Ад в языческом понимании и в православном видении, наверное, разные. В те времена, когда Христос сходил в ад, земля представлялась народу плоской, стоящей на трёх китах, делящей родящее яйцо космоса на две равные части, и если Белый Свет венчал престол Божий, то вторую макушку завершало Пекло, где душа попадала на вечные огненные муки. Эти страдания были много страшнее ада. Человек, угодивший по смерти в Чёрный Свет, то есть в ад, уже никогда не мог переплыть через океан Белого Света на твердь Лазурного Света и приблизиться к вратам рая.
Но если бы мы полагали, что православный ад похож на языческий и остался на прежнем месте, значит нравственные законы, по которым жило человечество, остались прежними, и Христос в народном сознании не совершил переворота. Понимание посмертной жизни грешной души невольно стало иным, сам ад сместился неведомо куда, быть может, он уже на земле, он явил себя в самом отвратительном облике Дьявола-козлища.
Вторая половина небесного яйца с его Серым Светом, Морилом, Твердью Чёрного Света и Чёрной Потьмой вдруг потерялись в пространстве, а остались лишь Могилицы — твердь Серого Света.
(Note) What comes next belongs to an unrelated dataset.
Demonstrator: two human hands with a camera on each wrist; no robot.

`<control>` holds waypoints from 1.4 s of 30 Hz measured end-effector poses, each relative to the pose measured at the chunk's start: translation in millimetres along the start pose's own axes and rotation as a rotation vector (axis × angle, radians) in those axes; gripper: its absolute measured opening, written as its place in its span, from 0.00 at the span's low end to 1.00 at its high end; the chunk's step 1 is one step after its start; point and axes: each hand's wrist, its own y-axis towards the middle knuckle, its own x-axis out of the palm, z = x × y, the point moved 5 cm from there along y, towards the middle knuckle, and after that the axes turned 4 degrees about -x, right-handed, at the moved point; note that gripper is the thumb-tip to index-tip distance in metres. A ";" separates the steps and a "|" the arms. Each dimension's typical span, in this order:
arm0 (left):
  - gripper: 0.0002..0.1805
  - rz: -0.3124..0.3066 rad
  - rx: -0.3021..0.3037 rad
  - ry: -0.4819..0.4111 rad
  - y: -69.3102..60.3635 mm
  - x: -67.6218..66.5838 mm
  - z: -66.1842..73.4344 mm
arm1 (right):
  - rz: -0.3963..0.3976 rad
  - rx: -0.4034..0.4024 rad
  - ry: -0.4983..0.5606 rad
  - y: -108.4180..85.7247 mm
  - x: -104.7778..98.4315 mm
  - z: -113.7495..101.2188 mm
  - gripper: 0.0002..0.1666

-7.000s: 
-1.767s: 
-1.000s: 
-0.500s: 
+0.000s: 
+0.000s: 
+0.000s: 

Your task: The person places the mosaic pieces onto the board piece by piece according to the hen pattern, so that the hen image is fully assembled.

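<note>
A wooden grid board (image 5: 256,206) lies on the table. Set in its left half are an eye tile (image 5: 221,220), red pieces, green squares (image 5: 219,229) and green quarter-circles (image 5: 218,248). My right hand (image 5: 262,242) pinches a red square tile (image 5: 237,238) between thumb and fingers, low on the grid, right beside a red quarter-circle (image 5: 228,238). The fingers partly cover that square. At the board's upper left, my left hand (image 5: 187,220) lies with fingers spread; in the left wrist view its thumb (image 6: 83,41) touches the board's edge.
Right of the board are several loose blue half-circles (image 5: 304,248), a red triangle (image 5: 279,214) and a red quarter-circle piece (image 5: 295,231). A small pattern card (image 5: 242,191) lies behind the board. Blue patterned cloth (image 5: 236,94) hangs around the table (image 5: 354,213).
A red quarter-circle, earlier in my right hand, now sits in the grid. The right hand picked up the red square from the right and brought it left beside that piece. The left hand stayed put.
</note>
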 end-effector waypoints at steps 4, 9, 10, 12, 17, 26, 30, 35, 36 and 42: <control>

Потому нам трудно представить, в какой Ад сходил Иисус Христос. Может быть, это понимание не так и важно для поэта с мифологическим складом, как у Юрия Кузнецова? Он описал свой, неповторимый Ад, отнявший все его силы. Ад не плотский, призрачный, но образы очень плотские, строка плотская. Всё неопределённо, а поэтическая строка густая и пронзительно художественная.
Юрий Кузнецов в последних поэмах особенно трагичен. И даже не поэтическими картинами, которые сотворил, но предощущением смерти. Так случилось, что только он описал ад и притёк к вратам рая, лишь одним глазком взглянул в блистающий, певучий, златоблещущий, благовонный свет, — и тут же умер. И потому поэмы читаются с ощущением, невольным знанием того, что Юрий Кузнецов пока жив, но вот-вот запнётся на следующей строке — и умрёт. И мы невольно спрашиваем себя, а что с поэтом сейчас, где он, в каких лабиринтах Серого Света плутает он, и сможет ли откочевать после суда Морилы на небеса в Лазурный Свет. И неужели он повторяет те же пути, которые прошли грешники в тех самых теснинах, где Гоголь летает в гробу (по мысли Юрия Кузнецова), по колени объятый пламенем. Когда поэт описывал страсти ада, он был уверен, что угодит в рай, ведь его Бог всё время ведёт за руку, как заплутавшего младенца и обнадеживает: "Не бойся, иди сквозь Ад, твоё же место будет в Раю".
И когда поэт взмолился Богу, дескать, дай посмотреть на Рай, — ангел раздвинул мечом щель, похожую на игольное ушко, и поэт вступил в небесный вертоград. На этом вместе с жизнью обрывается самое могучее по художеству поэтическое творение Кузнецова.